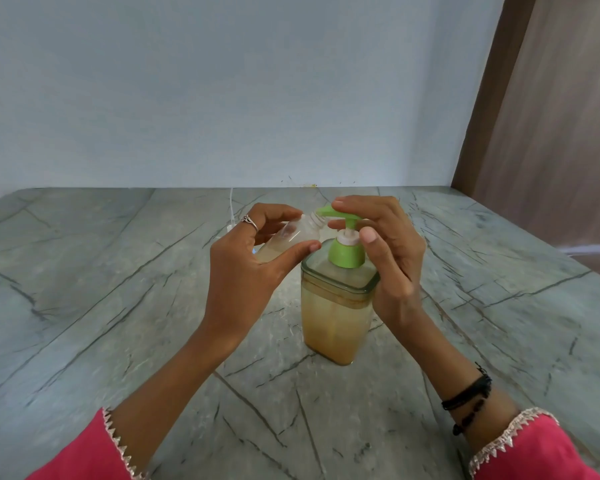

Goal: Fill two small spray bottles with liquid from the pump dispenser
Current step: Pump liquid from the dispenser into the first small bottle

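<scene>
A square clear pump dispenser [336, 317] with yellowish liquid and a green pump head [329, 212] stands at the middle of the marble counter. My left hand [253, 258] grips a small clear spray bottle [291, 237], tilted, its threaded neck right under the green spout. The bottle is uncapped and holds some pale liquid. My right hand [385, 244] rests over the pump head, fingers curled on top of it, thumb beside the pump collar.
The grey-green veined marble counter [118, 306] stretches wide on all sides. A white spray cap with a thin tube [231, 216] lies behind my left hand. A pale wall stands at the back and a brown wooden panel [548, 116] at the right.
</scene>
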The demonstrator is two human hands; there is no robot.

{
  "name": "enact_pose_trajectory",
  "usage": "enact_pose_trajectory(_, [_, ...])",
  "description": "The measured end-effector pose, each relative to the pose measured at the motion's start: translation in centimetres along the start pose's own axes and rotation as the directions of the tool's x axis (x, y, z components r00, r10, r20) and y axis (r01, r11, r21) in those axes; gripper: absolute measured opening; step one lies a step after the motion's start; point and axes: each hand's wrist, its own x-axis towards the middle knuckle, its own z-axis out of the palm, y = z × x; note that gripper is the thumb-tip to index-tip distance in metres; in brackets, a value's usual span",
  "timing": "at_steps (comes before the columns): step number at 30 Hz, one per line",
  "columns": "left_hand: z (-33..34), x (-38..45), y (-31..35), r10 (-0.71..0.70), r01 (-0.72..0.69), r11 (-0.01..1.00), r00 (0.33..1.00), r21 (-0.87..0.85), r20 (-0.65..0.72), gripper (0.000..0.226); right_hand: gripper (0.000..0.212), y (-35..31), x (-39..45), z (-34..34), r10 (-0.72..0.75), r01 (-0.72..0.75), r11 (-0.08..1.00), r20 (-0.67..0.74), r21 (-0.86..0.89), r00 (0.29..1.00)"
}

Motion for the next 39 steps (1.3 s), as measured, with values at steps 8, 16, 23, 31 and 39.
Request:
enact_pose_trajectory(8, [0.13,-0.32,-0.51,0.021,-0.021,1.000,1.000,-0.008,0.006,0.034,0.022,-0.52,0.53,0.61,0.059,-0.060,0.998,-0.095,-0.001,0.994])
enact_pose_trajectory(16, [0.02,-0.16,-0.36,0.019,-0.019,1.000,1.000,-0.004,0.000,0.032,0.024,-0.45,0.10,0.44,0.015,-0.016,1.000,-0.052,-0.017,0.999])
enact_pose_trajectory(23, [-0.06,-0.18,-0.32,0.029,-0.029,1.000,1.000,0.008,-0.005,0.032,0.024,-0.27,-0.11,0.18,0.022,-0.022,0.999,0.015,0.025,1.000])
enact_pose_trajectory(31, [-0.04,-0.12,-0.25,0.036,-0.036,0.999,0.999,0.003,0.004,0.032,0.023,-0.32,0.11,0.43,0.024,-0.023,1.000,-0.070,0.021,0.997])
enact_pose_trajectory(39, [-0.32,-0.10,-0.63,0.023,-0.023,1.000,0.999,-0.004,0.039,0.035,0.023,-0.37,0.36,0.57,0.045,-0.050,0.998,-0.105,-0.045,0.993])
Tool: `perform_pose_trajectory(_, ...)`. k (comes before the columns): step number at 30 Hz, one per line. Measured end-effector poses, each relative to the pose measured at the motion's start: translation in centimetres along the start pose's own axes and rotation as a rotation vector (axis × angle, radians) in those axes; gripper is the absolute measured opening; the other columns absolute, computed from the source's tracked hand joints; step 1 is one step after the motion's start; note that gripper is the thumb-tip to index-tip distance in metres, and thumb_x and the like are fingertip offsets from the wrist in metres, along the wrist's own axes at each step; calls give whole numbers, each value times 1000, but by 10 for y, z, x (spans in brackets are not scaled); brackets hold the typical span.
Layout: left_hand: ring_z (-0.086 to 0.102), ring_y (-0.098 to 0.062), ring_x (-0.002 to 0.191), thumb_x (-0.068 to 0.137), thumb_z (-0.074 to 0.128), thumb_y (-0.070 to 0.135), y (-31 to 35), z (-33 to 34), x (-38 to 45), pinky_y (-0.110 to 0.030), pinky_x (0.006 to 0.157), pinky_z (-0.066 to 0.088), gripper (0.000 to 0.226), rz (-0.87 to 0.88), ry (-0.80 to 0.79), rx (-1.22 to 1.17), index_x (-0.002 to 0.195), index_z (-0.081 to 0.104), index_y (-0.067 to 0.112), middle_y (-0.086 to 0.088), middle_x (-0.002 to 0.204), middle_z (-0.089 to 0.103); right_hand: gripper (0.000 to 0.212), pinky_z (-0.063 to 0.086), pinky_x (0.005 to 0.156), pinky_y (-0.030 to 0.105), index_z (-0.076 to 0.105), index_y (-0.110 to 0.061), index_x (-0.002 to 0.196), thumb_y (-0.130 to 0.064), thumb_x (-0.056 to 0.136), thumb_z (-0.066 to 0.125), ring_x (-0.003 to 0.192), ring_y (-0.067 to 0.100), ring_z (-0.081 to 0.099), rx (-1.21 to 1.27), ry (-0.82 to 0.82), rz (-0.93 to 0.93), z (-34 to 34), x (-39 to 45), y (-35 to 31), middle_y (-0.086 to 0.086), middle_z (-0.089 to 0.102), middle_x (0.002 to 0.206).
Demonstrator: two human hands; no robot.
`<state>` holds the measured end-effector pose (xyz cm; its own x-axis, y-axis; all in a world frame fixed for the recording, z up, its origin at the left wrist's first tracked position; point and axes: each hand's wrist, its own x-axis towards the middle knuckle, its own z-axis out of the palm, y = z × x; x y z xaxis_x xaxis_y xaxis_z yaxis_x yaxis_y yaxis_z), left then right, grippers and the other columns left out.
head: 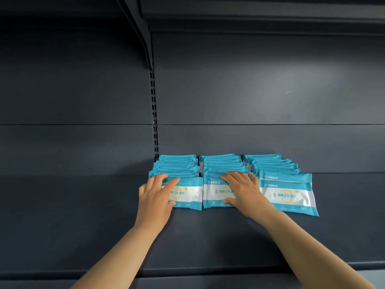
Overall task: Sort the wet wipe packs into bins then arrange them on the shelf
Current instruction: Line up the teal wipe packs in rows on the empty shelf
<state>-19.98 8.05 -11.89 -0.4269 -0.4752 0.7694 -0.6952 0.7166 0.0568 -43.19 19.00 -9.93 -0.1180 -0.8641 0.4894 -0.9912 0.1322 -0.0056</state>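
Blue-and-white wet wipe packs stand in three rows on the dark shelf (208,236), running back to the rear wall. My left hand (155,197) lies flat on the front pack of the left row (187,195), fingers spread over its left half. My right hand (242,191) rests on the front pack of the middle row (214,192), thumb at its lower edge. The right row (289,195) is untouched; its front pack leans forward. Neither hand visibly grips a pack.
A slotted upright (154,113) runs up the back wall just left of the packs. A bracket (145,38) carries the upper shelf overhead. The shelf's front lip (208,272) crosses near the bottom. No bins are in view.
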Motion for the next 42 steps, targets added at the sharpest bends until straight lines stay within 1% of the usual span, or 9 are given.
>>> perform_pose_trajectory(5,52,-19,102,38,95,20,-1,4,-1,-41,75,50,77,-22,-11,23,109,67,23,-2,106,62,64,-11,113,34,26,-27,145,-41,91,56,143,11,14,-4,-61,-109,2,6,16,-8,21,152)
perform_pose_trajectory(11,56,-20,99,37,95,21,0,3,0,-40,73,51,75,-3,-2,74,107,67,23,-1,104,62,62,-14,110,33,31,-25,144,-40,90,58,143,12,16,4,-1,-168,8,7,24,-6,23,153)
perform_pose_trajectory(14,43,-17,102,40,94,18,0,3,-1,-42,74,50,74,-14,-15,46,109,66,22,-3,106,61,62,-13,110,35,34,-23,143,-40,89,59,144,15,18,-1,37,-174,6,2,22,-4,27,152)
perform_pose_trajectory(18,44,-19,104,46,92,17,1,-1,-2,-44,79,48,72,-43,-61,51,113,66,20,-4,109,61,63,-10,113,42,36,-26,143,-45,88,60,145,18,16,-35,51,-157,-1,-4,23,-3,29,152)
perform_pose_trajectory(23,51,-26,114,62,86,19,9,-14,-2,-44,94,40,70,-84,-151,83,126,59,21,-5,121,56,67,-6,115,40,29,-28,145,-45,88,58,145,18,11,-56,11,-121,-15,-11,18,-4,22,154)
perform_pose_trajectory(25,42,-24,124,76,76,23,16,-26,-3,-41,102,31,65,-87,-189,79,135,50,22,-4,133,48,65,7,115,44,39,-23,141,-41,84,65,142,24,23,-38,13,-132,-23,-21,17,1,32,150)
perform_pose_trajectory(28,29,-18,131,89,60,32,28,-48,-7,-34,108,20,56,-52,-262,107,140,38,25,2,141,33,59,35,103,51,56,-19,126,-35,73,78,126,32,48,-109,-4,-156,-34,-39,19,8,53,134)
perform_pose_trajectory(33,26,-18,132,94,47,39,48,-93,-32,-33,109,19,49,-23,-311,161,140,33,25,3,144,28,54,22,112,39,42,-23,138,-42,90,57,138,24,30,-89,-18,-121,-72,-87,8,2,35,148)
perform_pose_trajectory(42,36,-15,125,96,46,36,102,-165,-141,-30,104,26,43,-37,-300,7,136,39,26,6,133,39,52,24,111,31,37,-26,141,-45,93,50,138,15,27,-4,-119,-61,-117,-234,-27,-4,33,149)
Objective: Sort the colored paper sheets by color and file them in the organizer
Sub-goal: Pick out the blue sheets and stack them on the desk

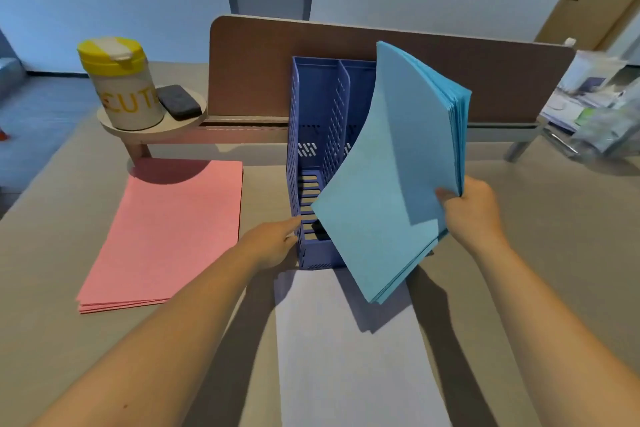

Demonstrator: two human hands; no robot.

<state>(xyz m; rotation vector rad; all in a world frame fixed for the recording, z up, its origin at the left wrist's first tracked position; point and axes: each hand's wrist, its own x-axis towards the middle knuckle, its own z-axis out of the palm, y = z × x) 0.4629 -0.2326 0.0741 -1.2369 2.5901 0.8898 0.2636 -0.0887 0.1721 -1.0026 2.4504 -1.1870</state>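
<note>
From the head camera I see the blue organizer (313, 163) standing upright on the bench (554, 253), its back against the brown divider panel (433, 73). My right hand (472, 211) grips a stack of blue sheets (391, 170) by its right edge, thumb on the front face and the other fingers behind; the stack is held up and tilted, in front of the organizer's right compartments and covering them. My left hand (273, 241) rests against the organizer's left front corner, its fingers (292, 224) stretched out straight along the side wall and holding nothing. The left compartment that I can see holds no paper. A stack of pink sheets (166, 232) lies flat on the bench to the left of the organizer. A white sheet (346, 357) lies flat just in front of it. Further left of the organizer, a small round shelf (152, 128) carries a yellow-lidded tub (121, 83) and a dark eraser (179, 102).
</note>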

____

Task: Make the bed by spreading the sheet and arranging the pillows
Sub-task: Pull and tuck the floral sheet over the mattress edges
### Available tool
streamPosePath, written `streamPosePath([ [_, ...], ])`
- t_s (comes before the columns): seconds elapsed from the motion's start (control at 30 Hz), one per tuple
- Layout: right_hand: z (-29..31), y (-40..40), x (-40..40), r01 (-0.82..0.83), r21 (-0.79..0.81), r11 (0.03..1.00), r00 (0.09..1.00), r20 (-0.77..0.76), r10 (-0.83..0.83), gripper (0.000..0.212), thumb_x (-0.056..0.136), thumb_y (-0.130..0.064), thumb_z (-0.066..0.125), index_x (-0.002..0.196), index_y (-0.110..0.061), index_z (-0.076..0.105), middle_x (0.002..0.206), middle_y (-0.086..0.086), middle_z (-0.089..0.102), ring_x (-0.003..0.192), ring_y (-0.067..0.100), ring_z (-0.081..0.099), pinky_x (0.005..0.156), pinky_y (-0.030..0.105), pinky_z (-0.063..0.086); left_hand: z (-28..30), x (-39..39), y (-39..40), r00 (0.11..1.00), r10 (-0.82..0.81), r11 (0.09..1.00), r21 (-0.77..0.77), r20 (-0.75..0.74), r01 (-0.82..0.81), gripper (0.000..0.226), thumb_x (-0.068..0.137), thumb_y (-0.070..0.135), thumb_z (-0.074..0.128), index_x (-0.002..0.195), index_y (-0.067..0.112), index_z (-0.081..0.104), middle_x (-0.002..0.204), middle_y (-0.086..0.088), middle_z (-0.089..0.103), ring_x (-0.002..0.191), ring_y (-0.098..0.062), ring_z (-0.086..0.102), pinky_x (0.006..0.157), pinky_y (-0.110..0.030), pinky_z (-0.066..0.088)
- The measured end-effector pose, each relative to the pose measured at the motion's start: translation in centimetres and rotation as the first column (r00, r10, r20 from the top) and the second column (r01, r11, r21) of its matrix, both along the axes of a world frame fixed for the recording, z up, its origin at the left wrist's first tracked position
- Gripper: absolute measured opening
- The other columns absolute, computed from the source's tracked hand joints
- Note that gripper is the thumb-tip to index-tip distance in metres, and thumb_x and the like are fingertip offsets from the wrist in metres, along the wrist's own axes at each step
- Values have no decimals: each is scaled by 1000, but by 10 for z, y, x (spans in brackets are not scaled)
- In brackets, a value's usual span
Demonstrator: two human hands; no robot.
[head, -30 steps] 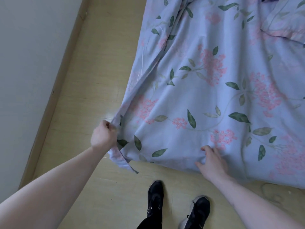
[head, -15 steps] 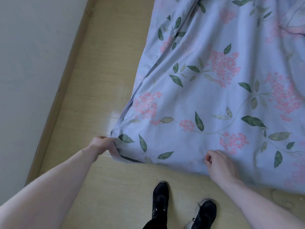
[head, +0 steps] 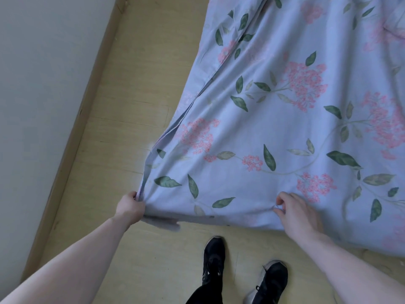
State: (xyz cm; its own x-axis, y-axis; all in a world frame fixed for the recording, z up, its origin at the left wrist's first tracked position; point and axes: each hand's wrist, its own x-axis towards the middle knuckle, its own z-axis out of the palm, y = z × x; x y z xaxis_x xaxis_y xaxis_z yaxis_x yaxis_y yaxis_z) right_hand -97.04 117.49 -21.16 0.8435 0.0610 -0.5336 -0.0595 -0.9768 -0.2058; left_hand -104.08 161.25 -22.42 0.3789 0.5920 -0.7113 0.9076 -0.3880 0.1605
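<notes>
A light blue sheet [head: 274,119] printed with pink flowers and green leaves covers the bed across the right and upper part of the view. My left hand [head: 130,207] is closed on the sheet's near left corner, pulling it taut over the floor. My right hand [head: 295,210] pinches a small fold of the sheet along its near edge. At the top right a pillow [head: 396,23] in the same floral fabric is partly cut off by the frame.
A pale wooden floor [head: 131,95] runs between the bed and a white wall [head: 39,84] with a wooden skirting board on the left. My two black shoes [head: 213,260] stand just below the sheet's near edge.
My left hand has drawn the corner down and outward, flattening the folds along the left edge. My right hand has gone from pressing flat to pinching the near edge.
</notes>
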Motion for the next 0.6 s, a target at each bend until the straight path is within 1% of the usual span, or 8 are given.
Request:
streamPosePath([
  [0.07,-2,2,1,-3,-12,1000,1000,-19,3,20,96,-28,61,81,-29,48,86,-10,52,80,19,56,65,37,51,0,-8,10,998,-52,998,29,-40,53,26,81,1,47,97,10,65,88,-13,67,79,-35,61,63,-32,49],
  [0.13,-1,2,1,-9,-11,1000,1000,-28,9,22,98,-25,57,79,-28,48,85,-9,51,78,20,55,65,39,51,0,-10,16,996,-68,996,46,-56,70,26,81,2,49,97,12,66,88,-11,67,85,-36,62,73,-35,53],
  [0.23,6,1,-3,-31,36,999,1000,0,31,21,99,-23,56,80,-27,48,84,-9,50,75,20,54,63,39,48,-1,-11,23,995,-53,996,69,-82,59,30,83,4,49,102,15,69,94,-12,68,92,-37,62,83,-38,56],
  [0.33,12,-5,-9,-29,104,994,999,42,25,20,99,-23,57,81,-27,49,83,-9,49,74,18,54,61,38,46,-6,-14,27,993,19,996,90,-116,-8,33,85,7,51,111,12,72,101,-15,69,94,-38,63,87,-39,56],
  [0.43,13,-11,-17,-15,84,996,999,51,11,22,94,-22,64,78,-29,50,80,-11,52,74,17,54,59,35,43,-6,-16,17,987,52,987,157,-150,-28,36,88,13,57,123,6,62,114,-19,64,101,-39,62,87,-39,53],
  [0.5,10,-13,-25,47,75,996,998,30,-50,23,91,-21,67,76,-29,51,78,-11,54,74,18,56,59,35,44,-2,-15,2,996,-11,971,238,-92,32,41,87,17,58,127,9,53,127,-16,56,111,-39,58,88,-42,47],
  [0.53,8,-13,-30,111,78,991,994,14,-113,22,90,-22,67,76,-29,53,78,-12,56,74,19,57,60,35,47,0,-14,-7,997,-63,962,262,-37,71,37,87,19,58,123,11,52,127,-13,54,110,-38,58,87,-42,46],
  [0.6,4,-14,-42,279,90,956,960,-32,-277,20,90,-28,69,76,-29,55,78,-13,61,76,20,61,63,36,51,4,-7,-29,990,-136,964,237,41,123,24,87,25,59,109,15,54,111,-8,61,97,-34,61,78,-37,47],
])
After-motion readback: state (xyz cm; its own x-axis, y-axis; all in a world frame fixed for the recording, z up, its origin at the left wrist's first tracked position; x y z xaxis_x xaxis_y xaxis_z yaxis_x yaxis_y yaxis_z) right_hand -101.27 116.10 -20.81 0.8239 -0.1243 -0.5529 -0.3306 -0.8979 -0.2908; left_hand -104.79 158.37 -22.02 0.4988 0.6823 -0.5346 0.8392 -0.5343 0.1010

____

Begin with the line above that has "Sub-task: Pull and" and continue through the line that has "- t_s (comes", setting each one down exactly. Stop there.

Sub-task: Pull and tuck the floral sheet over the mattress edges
### Available tool
streamPosePath, written `streamPosePath([ [_, ...], ])`
- t_s (comes before the columns): seconds elapsed from the motion's start (control at 30 Hz), one per tuple

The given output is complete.